- WORK INSTRUCTION
In the data below, find the line containing "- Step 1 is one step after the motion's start", then set down that line and every later line up to and including the line containing "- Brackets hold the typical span", exactly.

- DATA BELOW
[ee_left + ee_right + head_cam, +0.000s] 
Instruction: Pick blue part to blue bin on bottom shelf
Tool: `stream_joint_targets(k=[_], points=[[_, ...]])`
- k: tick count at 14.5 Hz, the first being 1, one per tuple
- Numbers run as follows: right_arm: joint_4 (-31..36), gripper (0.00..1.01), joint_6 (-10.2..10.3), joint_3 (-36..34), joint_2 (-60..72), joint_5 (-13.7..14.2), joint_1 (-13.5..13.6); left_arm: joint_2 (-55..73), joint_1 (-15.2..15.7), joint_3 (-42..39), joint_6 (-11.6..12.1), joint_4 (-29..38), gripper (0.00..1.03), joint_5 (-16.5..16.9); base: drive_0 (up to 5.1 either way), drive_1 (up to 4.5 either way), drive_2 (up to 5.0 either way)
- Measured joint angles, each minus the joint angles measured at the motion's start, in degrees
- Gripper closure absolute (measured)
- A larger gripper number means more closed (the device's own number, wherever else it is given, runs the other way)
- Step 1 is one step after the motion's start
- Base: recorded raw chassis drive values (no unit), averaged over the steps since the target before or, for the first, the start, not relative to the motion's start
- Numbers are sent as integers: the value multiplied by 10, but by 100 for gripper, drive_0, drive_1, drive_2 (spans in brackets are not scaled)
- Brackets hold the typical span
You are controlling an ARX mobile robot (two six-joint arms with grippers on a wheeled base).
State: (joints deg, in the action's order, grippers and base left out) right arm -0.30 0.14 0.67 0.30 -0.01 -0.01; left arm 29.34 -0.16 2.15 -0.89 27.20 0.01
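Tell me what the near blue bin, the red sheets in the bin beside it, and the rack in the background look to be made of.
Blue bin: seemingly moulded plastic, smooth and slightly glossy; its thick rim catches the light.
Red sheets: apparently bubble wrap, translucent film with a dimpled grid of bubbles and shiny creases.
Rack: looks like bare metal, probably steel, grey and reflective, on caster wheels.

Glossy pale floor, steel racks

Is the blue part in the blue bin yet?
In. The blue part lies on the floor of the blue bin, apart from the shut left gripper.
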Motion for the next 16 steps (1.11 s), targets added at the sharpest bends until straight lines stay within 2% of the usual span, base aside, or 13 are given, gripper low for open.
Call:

- WORKED SOLUTION
- Step 1 is one step after the motion's start
- Base: recorded raw chassis drive values (no unit), averaged over the steps since the target before or, for the first, the start, not relative to the motion's start
- Numbers are sent as integers: the value multiplied by 10, but by 100 for gripper, drive_0, drive_1, drive_2 (spans in brackets are not scaled)
- Brackets hold the typical span

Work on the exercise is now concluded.